Policymakers face a big test on whether to support fintechs given increased competition from big tech and incumbent banks says Dr Robert Wardrop, in a webinar for the What’s Next? How to Survive and Thrive in a Post COVID-19 World series.
Here’s an opportunity to see his presentation and read key findings:
Policymakers face a big issue whether to support innovative fintech firms as many will be “extremely vulnerable” in the face of competition from both big tech companies and incumbent banks, says Robert Wardrop, Director of the Cambridge Centre for Alternative Finance at Cambridge Judge Business School.
While online financial services have received a big boost from coronavirus-linked government stimulus programmes, particularly in developing countries, it’s not clear that online financial firms (“fintech”) will mostly benefit from this given recent trends, he told a 15 July webinar.
Even before the COVID-19 pandemic, venture capital investment in fintechs had been declining; the role of big tech firms such as Amazon (alone or in partnership) in online financial services has been surging; and only 25 per cent to 30 per cent of tech startups including fintechs have one year or more of “runway” (balance sheet funding relative to their “burn” or spending rate) compared to far healthier big tech balance sheets.
Taken together, this suggests that many fintechs are “extremely vulnerable going forward” given the far greater financial strength of big banks and tech firms, said Bob, Faculty (Reader level) in Management Practice at Cambridge Judge, to a webinar entitled “Is COVID-19 an existential threat to fintechs?” – part of the School’s series of webinars entitled “What’s Next?

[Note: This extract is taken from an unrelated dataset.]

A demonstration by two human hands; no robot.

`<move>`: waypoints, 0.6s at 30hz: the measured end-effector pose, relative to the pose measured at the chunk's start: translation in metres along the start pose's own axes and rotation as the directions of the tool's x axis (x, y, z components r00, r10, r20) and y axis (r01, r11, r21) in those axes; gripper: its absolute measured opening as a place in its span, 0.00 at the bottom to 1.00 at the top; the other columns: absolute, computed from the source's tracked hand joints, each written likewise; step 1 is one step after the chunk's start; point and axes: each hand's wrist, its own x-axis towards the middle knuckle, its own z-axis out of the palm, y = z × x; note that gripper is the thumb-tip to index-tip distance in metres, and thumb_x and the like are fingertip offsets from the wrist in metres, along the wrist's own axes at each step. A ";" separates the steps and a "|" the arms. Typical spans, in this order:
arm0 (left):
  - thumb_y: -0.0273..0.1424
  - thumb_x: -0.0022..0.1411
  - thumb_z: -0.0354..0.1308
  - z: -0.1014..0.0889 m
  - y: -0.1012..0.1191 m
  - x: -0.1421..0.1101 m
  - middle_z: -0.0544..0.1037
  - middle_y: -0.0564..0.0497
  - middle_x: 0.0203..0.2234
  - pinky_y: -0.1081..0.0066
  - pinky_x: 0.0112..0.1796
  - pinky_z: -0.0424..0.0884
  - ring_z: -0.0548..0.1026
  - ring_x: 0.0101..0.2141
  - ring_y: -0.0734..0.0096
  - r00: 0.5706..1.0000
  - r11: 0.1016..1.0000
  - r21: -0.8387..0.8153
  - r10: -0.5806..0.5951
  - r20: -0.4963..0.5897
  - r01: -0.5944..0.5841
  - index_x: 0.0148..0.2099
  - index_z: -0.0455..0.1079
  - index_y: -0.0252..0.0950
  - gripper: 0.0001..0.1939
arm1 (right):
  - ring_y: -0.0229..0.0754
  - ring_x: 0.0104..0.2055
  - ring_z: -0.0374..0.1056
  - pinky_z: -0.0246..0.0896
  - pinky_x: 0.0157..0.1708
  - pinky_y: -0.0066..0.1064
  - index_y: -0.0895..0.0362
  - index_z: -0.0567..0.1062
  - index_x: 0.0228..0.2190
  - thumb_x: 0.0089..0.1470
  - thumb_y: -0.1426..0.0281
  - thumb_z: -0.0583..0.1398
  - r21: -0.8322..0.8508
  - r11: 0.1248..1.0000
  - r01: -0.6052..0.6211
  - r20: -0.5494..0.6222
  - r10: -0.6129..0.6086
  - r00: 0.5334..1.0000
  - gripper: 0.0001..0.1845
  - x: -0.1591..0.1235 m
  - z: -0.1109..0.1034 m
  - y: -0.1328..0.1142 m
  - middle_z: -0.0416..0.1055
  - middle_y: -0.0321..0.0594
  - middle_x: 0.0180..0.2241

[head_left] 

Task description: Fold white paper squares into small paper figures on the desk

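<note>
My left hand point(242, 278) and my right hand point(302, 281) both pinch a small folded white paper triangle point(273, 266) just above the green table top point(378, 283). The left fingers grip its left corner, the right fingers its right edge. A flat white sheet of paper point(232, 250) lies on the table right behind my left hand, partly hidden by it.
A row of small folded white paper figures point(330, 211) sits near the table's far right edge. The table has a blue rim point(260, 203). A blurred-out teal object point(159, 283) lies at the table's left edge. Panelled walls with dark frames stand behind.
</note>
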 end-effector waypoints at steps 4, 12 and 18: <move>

How to Survive and Thrive in a Post-COVID-19 World”.
Bob urged a “more holistic view” on the benefits that fintechs provide in terms of banking inclusion, mobile payments and providing liquidity to consumers and small- to medium-sized enterprises at this difficult economic time; he acknowledged, however, that many regulators are indifferent to whether fintechs, big tech or incumbent banks provide online financial services so long as innovation helps consumers.
“What lens do you want to look through?” is the key question for policymakers in the next 12 to 24 months, he said. “This is really important in a social outcome sense, rather than whether we get our financial services efficiently.
“Do we want a market dominated by a very small number of firms with a very large network effect (such as Amazon and Facebook)?” he asked. “There are consequences from the choices we make. We may have inexpensive financial services but they are inexpensive because they exclude 20 per cent of the population. Blanket statements about the cost of ‘financial services’ are difficult.”
Bob said that there has been a “horizontalisation” in the technology industry in that there are “no longer just ‘tech’ firms” but they also do something else, such as Amazon’s embeddedness in ecommerce. “Financial services is going down the same path” in becoming an “enabler” for other consumer services, so fintech firms will need to become more specialised in order to distinguish themselves from banks and big tech providing more online financial services. He also predicted a lively clash in the next year or two between big banks and big tech in this space, as incumbent banks ask whether strict regulations in the traditional banking sector create an unlevel playing field that favours big tech.